Activity: The full set of lines below has to be written out again exactly.

Information shown:

____________

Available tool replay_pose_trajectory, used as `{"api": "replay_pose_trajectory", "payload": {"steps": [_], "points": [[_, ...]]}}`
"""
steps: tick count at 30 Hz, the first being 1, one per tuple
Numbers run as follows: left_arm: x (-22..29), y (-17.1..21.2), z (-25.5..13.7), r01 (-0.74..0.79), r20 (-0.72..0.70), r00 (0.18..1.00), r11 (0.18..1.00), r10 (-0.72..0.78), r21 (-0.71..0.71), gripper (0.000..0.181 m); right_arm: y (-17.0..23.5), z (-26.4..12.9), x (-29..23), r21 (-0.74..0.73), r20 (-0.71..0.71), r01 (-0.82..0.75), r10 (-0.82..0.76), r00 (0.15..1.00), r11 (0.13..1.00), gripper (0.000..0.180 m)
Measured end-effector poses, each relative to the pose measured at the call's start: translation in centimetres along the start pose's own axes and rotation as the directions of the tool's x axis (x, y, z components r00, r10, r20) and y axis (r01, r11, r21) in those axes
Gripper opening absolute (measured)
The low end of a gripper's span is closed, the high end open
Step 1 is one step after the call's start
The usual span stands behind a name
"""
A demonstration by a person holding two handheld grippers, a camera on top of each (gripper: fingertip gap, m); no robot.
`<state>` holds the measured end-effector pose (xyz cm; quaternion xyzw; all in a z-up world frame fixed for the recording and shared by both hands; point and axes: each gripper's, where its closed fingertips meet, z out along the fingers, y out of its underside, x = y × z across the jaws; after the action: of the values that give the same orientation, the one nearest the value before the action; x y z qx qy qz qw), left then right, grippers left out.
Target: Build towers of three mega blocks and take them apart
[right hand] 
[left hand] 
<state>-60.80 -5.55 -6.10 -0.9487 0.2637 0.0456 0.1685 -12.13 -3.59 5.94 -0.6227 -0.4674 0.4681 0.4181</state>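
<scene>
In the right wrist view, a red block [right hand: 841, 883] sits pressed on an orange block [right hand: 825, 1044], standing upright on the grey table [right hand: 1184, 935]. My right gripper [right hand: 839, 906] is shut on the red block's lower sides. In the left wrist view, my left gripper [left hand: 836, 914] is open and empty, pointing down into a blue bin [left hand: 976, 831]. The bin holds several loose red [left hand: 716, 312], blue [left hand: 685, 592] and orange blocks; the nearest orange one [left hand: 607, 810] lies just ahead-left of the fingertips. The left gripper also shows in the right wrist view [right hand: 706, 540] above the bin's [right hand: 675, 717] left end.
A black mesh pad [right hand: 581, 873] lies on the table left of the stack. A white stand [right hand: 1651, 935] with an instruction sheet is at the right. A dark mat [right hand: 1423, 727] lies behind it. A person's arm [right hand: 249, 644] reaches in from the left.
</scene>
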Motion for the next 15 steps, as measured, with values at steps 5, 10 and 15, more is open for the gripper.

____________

Response area:
Available tool replay_pose_trajectory, used as `{"api": "replay_pose_trajectory", "payload": {"steps": [_], "points": [[_, ...]]}}`
"""
steps: tick count at 30 Hz, the first being 1, one per tuple
Numbers run as follows: left_arm: x (-22..29), y (-17.1..21.2), z (-25.5..13.7), r01 (-0.74..0.79), r20 (-0.72..0.70), r00 (0.18..1.00), r11 (0.18..1.00), r10 (-0.72..0.78), r21 (-0.71..0.71), gripper (0.000..0.181 m); right_arm: y (-17.0..23.5), z (-26.4..12.9), x (-29..23), r21 (-0.74..0.73), r20 (-0.71..0.71), r01 (-0.82..0.75), r10 (-0.82..0.76), r00 (0.15..1.00), r11 (0.13..1.00), gripper (0.000..0.180 m)
Measured end-effector poses, each relative to the pose measured at the call's start: translation in centimetres along the start pose's own axes and rotation as the directions of the tool's x axis (x, y, z components r00, r10, r20) and y axis (r01, r11, r21) in those axes
Gripper opening absolute (measured)
The low end of a gripper's span is closed, the high end open
Step 1 is one step after the call's start
The usual span stands behind a name
"""
A demonstration by a person holding two handheld grippers, a camera on top of each (gripper: fingertip gap, m); no robot.
`<state>` holds the measured end-effector pose (xyz cm; quaternion xyzw; all in a z-up world frame fixed for the recording and shared by both hands; point and axes: each gripper's, where its closed fingertips meet, z out along the fingers, y out of its underside, x = y × z across the jaws; after the action: of the values that give the same orientation, the one nearest the value before the action; x y z qx qy qz qw), left then right, grippers left out.
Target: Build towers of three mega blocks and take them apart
[right hand] 
[left hand] 
<state>-60.80 -5.55 -6.10 -0.9487 0.2637 0.0456 0.1685 -12.13 -3.59 5.94 -0.6227 -0.4674 0.4681 0.4181</state>
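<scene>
In the right wrist view, a red block [right hand: 841, 883] sits pressed on an orange block [right hand: 825, 1044], standing upright on the grey table [right hand: 1184, 935]. My right gripper [right hand: 839, 906] is shut on the red block's lower sides. In the left wrist view, my left gripper [left hand: 836, 914] is open and empty, pointing down into a blue bin [left hand: 976, 831]. The bin holds several loose red [left hand: 716, 312], blue [left hand: 685, 592] and orange blocks; the nearest orange one [left hand: 607, 810] lies just ahead-left of the fingertips. The left gripper also shows in the right wrist view [right hand: 706, 540] above the bin's [right hand: 675, 717] left end.
A black mesh pad [right hand: 581, 873] lies on the table left of the stack. A white stand [right hand: 1651, 935] with an instruction sheet is at the right. A dark mat [right hand: 1423, 727] lies behind it. A person's arm [right hand: 249, 644] reaches in from the left.
</scene>
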Motion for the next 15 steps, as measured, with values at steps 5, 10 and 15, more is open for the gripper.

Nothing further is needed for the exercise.